I looked up at him. “She drowned two days before the storm.”
He nodded.
“Either the doc was dead wrong, or there’s a criminal case here. Why aren’t the cops looking into this?”
“I wasn’t even supposed to know.” Jud stared at his hands. “They told me they could only give that report out to immediate next of kin. Granddad don’t count. On my way out, a young fella pulled me aside and put that copy in my hands. Said I oughta read it real close. Well, I did, and I did some checking. Found out the case was referred to this Detective Holt, so I gave him a call.”
“What’d he tell you?”
“Whole lot of nothing. Told me they were working on it, but he’s got eighty cases on his desk and yadda yadda. Made it clear my little girl was a lower priority than getting his dishes done.”

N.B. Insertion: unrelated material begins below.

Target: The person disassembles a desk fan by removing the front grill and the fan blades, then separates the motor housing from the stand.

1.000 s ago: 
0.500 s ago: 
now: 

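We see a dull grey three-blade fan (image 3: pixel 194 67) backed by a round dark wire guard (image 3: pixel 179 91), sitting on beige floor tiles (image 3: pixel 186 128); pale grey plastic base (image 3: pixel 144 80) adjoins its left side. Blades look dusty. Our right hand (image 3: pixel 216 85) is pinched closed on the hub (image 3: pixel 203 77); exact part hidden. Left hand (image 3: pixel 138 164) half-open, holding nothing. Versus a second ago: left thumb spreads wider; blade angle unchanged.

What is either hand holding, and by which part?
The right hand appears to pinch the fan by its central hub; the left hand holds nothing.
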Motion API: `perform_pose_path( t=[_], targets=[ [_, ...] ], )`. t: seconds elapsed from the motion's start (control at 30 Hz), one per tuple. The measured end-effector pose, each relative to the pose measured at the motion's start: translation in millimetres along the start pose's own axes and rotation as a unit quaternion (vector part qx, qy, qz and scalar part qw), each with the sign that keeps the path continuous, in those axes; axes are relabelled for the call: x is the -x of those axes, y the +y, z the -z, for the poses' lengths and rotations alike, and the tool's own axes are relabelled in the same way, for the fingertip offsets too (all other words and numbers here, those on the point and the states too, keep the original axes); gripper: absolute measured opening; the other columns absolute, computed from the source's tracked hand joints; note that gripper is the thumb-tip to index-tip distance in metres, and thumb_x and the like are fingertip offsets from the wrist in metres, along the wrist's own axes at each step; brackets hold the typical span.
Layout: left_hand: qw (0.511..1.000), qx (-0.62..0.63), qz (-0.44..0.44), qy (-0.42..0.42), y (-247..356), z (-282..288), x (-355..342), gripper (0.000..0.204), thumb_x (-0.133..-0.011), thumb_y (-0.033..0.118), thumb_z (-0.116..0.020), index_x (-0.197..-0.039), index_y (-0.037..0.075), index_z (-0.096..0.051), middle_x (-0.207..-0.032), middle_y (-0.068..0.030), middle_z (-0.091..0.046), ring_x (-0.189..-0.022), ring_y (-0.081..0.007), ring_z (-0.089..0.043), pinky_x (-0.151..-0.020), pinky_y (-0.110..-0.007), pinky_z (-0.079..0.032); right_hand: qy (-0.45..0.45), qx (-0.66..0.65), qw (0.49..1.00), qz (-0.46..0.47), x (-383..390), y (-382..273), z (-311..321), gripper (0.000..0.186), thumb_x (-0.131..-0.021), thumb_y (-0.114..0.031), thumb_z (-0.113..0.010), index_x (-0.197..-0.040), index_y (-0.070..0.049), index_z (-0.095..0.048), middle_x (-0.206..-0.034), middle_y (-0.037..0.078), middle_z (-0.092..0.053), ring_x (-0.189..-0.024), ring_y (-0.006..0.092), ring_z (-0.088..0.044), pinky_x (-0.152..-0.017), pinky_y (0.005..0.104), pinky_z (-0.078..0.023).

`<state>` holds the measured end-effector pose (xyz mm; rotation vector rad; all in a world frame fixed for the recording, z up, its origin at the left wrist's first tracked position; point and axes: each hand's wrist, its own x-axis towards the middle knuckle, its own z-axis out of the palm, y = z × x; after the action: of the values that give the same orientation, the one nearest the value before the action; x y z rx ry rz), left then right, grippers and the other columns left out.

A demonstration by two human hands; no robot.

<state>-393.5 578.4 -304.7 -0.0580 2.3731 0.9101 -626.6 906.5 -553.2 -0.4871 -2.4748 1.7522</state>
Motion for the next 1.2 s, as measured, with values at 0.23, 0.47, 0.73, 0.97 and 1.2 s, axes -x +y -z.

Her letters home sat under the autopsy report. Longhand on loose-leaf paper, talking about life in the big city. She signed each one “Love, Stacy” and drew the v as a tiny heart. I glanced at the dates. The letters came farther and farther apart.
“She never said anything was wrong?”
“I’d have come out to get her myself,” he said, his weathered hands clenching into fists, “if I’d only known what she was really doing, what he was making her do.”
“Tell me about the guy.”
Jud snorted. “Artie Kaufman. Calls himself ‘Daddy Warbucks’ when he’s filming that filth. Turned Stacy into his star performer.”
I sipped my mai tai and shook my head.
“Problem there, Mr. Pankow, is you just took away his motive. If Stacy was making money for this guy, why would he kill her?”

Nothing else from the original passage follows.